Here’s a week 1 update: Sykes_Scouting_Database_2019.1.1.xlsx (17.4 MB)
There’s a lot of things I need to improve, but you should be able to trust all of the data shown, most of the issues are aesthetic. Here are my known issues:
Seeds for upcoming events are not set
Chairman’s strengths and eligibilities are not set
Some metrics (placeholder 1, right side bias, and own side bias) are not calculated for events that didn’t complete all of their qual matches
Some qual headers are not aligned properly
Some of the number formatting is ugly
Some columns are incorrect widths
Missing Home Championship
HAB Climb Level 2+ rate is not calculated
Israel 1 and Bosphorous will be included next week
So basically, if you want something prettier, wait until next week, but if you want the data now, I’m providing it. Also on my todo list is to host this on GitHub as I think that’s a better solution than throwing it into the thread.
I want to talk briefly about some of the metrics and my thoughts on them. The biggest thing I want to emphasize is that just because I have included lots of metrics does not mean I think they all have equal value. Some are very useful/understandable, and some are basically worthless and/or difficult to meaningfully interpret. You’ll need to make the call on what you want to use, but here are some thoughts of mine:
Elo is my favorite and I think it’s the best summary statistic (it’s my baby though so your call). Also note that the Elos listed will change slightly next week after week 1 events are complete. This is because I’m using a score standard deviation of 15.0 right now, but once all week 1 events are done, I’ll find the actual score stdev and use that in Elo calcs, so expect the Elos listed to change a couple of points next week.
It’s not clear to me if total Points or unpenalized Total Points is superior this year. I analyzed 2015-2018, and in some years total Points was a better predictor of success, and in others unpenalized Total Points was a better predictor of success. Seems like an average of them was the best bet in previous years though, so use that if you want.

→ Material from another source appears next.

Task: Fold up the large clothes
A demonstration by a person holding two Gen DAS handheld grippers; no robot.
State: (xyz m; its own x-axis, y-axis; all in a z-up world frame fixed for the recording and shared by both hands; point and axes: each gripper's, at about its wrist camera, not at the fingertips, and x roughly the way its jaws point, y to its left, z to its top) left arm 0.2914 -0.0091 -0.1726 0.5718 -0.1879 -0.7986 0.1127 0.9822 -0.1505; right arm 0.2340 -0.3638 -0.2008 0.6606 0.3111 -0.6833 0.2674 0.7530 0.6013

“win”, despite having the name that makes it sound the most important, is actually not a very good metric.
For summary metrics, my belief is Elo > total Points = unpenalized Total Points > winning Margin > win (which is also the order I have them arranged).
placeholder1 was a poor attempt by me to calculate right side bias an alternative way, it didn’t work out well so you can ignore it. I’ll likely remove it in the future.
For some reason, the FIRST API provides a field called “sandStormBonusPoints” as well as a field called “autoPoints”. As far as I can tell they are identical. I had penciled in 3 sandstorm fields to cover both of these as well as their difference, but since they are the same I guess I’ll have 3 identical fields now.
Right side bias is actually very interesting to me. I thought it might not have value, but I think it actually might for high-scoring teams. Here is the graph of right side bias magnitude versus a team’s teleop points:
The correlation isn’t strong, but it would seem that really high scoring teams (15+ teleop points) actually do frequently tend to have a measurable left or right side bias. I don’t know how much stake you should place in that, but might be worth sending your defender over on your opponent’s preferred side at the start of the match and see how things go from there.
Even more interesting to me though is the “Own Side Bias Points” field. This is calculated by looking at the difference between the points scored on your left/right side of the field and the other side. Matches in which a team is in the center station are not considered.
As you can see from the graph, teams really strongly prefer scoring on their own side (duh). Some teams are better than others though at scoring on the far side, and you can learn that by comparing a team’s total teleop points to their bias points.